The acquisition could close in the second quarter of fiscal 2020. However, the deal has to meet the necessary closing conditions. After the acquisition, MIRROR will operate as a stand-alone entity under Lululemon. Putnam will still serve as the company’s CEO and report directly to Lululemon CEO Calvin McDonald.
On the acquisition, McDonald said, “In 2019, we detailed our vision to be the experiential brand that ignites a community of people living the sweatlife through sweat, grow and connect. The acquisition of MIRROR is an exciting opportunity to build upon that vision, enhance our digital and interactive capabilities, and deepen our roots in the sweatlife. We look forward to learning from and working with Brynn Putnam and the team at MIRROR to accelerate the growth of personalized in-home fitness.”
Lululemon stock rose
The announcement about Lululemon’s intent to acquire MIRROR improved investors’ sentiments. The company’s stock price rose 4% in the after-hours of trading on Monday. Lululemon has returned 27.1% year-to-date as of Monday. Investors’ excitement about reopening stores, strong fourth-quarter sales, and growth in e-commerce sales drove the stock higher. However, the lower-than-expected first-quarter performance offset some of the increases. So far this year, the company has outperformed the broader equity markets and its peers. The S&P 500 Index has declined by 5.5% this year as of Monday, while Nike (NYSE:NKE), Under Armour (NYSE:UAA), and Columbia Sportswear (NASDAQ:COLM) have fallen by 5.4%, 54.5%, and 20.3%, respectively.

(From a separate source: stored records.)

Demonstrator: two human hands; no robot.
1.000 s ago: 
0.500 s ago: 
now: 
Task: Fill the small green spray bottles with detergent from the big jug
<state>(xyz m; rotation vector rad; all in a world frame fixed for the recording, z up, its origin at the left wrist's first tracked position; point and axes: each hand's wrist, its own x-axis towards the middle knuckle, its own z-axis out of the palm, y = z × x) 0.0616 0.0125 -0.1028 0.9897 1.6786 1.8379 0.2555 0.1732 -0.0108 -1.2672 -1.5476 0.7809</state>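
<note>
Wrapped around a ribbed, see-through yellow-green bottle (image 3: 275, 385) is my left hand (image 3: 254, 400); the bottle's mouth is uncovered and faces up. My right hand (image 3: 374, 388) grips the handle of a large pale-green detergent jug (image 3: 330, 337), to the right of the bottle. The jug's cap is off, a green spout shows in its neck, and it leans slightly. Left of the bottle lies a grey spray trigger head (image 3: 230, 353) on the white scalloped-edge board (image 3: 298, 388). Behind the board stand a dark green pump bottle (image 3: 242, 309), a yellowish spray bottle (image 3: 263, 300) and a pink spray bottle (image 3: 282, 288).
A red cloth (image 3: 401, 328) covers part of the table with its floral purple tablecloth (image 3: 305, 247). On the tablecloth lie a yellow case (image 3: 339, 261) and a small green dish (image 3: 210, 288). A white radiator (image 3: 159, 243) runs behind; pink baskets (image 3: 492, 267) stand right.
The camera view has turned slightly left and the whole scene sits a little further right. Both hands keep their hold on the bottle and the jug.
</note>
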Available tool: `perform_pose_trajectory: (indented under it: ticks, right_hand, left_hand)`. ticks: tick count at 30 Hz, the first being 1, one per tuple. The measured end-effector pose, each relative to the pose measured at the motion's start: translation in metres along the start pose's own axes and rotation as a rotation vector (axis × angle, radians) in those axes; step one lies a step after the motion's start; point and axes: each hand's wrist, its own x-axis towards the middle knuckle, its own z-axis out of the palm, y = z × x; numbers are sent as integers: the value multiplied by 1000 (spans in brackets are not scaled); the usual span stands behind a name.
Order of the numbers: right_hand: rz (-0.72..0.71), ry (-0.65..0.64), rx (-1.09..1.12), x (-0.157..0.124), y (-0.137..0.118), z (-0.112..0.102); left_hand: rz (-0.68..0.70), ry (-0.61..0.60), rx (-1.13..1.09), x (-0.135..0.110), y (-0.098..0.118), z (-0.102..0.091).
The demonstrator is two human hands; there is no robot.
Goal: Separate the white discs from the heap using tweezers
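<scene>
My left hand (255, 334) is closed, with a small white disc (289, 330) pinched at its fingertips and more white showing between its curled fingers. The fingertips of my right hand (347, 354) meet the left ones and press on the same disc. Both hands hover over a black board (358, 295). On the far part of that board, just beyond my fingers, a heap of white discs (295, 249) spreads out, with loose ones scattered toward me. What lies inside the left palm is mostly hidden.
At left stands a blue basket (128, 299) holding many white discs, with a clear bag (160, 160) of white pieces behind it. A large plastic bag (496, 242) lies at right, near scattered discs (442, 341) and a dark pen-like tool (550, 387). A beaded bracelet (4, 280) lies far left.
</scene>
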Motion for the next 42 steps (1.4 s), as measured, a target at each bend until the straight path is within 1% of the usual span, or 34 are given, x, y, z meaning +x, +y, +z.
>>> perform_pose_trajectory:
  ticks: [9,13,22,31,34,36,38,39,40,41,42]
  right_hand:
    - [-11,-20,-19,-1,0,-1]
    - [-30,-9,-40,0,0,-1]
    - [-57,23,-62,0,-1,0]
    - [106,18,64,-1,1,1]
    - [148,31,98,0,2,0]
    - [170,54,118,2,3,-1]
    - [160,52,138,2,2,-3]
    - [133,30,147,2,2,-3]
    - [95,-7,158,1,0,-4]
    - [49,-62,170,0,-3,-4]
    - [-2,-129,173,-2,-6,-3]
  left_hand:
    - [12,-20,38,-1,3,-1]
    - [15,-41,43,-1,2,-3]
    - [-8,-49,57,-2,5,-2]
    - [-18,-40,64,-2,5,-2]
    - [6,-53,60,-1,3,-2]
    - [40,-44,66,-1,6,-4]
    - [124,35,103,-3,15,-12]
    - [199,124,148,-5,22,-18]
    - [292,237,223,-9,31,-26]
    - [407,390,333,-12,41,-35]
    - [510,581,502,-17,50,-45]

Since Lululemon’s acquisition announcement, Cowen raised its target price from $311 to $335. Overall, analysts’ consensus target price was $320.42, which represents a 12-month return potential of 8.9%. Wall Street favors a “buy” rating for Lulululemon. Among the 35 analysts, 65.7% recommend a “buy,” while 34.3% recommend a “hold.” None of the analysts recommend a “sell.”